## What this task involves
Instruction for the entries that follow: retype exactly the lines from the line with "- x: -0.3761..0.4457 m" to the line with "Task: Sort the", both included, and omit all others.

============================================================

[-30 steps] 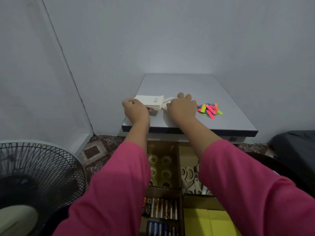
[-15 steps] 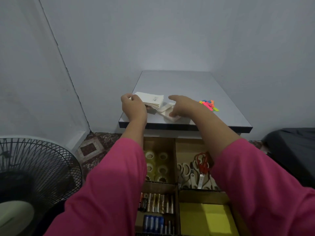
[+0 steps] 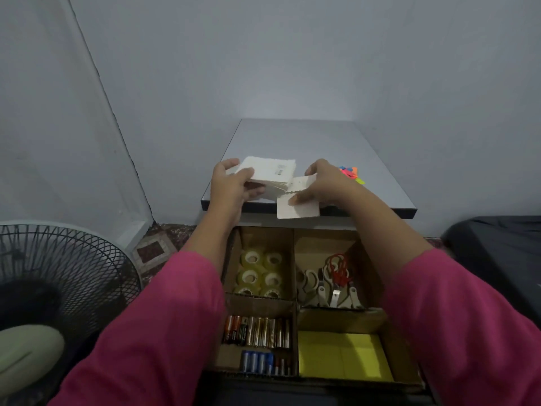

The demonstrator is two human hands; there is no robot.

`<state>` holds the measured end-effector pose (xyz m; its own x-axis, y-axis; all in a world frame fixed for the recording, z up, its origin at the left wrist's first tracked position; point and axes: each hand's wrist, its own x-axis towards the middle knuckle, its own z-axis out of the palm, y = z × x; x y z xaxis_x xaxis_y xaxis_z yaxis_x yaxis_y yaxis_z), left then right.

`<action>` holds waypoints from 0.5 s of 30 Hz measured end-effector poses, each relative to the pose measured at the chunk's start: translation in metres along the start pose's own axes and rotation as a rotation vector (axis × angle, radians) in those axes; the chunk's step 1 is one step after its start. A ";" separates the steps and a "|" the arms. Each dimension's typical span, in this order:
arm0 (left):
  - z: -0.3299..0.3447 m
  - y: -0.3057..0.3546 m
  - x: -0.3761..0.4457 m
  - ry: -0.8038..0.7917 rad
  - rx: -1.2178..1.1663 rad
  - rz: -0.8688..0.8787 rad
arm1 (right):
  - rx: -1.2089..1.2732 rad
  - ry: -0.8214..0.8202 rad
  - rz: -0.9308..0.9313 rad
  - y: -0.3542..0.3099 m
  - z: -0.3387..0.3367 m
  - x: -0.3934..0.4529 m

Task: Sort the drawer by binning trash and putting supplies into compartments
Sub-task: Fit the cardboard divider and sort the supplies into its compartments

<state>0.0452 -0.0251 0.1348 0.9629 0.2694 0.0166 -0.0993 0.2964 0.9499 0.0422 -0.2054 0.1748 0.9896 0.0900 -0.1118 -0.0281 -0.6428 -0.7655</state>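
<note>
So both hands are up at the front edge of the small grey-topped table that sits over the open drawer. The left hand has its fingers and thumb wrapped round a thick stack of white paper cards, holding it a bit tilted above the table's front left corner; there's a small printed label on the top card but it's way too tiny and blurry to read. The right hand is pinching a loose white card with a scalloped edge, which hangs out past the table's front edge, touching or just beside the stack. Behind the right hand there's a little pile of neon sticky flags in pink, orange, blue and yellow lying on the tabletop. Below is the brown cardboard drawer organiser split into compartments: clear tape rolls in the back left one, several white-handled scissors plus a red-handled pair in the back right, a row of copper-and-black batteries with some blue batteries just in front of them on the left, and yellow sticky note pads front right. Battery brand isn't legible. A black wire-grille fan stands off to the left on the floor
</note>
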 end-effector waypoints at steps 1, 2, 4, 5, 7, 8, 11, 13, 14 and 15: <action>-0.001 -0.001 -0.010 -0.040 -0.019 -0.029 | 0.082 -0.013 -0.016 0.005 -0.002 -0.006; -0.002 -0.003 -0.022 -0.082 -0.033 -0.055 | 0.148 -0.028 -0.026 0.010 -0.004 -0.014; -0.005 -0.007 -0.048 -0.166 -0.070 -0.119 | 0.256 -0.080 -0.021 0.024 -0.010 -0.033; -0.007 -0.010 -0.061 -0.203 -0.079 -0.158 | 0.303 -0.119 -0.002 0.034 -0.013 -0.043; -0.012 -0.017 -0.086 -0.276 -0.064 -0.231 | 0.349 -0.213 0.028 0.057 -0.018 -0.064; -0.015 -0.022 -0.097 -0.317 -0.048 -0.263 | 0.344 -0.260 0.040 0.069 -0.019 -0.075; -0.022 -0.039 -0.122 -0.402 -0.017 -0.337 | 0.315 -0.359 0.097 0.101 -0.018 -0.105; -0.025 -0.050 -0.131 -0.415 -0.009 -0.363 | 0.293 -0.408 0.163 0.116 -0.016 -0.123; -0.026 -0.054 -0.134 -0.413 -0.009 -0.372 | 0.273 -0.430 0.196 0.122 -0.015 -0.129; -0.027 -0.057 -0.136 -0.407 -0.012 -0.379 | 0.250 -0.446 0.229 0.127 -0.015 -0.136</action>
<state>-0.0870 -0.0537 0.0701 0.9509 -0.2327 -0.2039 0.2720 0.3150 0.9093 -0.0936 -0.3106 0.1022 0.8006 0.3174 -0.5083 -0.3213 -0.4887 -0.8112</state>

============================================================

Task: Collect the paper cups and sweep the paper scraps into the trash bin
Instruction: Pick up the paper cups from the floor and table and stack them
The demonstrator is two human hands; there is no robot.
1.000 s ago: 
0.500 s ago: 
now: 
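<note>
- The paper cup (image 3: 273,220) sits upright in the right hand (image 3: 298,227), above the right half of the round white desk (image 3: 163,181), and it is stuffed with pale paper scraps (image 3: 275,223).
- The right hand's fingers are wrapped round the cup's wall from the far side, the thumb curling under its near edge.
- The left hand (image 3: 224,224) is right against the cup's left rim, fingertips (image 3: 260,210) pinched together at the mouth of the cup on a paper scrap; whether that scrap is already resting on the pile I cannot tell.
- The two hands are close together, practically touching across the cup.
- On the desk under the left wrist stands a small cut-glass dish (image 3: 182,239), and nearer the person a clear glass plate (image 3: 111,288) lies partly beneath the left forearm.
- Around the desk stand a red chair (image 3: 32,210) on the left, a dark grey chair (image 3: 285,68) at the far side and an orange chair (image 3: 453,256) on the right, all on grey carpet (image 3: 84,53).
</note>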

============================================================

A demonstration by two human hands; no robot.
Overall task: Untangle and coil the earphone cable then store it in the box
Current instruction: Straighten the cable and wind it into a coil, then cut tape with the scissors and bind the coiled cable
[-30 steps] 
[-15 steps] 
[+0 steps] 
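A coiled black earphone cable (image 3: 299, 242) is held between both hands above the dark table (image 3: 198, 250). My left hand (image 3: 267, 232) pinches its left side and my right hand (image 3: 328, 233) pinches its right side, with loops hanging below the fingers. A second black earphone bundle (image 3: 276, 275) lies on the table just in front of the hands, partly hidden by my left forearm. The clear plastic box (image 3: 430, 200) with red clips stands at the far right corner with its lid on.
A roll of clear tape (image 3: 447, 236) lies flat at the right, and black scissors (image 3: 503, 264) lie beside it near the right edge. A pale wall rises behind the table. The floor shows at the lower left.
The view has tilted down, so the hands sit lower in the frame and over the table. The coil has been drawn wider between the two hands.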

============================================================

## Result for this task
  - x: -0.3761..0.4457 m
  - ry: -0.8038..0.7917 rad
  - rx: -1.2178..1.1663 rad
  - rz: -0.8688..0.8787 rad
arm1 (right):
  - rx: -1.2089..1.2732 rad
  - ry: -0.8214..0.8202 rad
  - rz: -0.9308..0.9313 rad
  - y: -0.3542..0.3099 m
  - z: -0.3387..0.3367 m
  - x: -0.3934..0.4529 m

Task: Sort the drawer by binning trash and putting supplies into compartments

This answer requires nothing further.